TO DO: The reply should return the data in full, exactly as written.

PROVIDED DATA:
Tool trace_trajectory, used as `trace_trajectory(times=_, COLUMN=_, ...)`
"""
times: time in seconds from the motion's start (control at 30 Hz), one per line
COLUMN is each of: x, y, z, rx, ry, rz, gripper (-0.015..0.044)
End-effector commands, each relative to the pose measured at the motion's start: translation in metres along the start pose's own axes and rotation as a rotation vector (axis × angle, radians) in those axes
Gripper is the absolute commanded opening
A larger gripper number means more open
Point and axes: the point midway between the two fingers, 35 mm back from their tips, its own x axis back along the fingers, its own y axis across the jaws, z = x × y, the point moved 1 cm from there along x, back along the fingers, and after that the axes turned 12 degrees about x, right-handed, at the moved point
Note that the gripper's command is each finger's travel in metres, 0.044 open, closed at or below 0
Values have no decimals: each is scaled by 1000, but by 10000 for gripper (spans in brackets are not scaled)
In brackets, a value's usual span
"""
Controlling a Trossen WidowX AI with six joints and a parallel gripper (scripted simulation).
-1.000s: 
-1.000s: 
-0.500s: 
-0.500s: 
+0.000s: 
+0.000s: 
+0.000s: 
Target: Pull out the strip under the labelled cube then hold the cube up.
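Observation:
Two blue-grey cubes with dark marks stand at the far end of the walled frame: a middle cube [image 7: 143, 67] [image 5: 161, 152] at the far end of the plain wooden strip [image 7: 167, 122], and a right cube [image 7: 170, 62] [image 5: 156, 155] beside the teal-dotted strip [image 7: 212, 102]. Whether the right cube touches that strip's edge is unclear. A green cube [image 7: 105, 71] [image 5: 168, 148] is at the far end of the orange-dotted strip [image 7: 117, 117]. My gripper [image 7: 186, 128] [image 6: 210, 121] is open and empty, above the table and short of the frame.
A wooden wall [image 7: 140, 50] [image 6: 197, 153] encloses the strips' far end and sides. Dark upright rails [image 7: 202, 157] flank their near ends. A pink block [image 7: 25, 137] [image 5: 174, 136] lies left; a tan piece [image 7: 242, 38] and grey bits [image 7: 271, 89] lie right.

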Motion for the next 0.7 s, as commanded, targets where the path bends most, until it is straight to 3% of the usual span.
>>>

EXPECTED OUTPUT:
Tool trace_trajectory, used as `trace_trajectory(times=_, COLUMN=_, ...)`
"""
times: time in seconds from the motion's start (control at 30 Hz), one per line
COLUMN is each of: x, y, z, rx, ry, rz, gripper (-0.015..0.044)
End-effector commands, each relative to the pose measured at the motion's start: translation in metres along the start pose's own axes and rotation as a rotation vector (axis × angle, radians) in those axes
Gripper is the absolute commanded opening
A larger gripper number means more open
Point and axes: the point midway between the two fingers, 35 mm back from their tips, its own x axis back along the fingers, its own y axis across the jaws, z = x × y, the point moved 1 cm from there along x, back along the fingers, and after that the axes turned 12 degrees about x, right-handed, at the moved point
Note that the gripper's command is each finger's travel in metres, 0.044 open, closed at or below 0
Values have no decimals: each is scaled by 1000, but by 10000 for gripper (spans in brackets are not scaled)
In brackets, a value's usual span
"""
Controlling a Trossen WidowX AI with six joints and a parallel gripper (scripted simulation).
-1.000s: 
-1.000s: 
-0.500s: 
-0.500s: 
+0.000s: 
+0.000s: 
+0.000s: 
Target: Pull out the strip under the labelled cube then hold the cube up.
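Observation:
Two blue-grey cubes with dark marks stand at the far end of the walled frame: a middle cube [image 7: 143, 67] [image 5: 161, 152] at the far end of the plain wooden strip [image 7: 167, 122], and a right cube [image 7: 170, 62] [image 5: 156, 155] beside the teal-dotted strip [image 7: 212, 102]. Whether the right cube touches that strip's edge is unclear. A green cube [image 7: 105, 71] [image 5: 168, 148] is at the far end of the orange-dotted strip [image 7: 117, 117]. My gripper [image 7: 186, 128] [image 6: 210, 121] is open and empty, above the table and short of the frame.
A wooden wall [image 7: 140, 50] [image 6: 197, 153] encloses the strips' far end and sides. Dark upright rails [image 7: 202, 157] flank their near ends. A pink block [image 7: 25, 137] [image 5: 174, 136] lies left; a tan piece [image 7: 242, 38] and grey bits [image 7: 271, 89] lie right.
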
Motion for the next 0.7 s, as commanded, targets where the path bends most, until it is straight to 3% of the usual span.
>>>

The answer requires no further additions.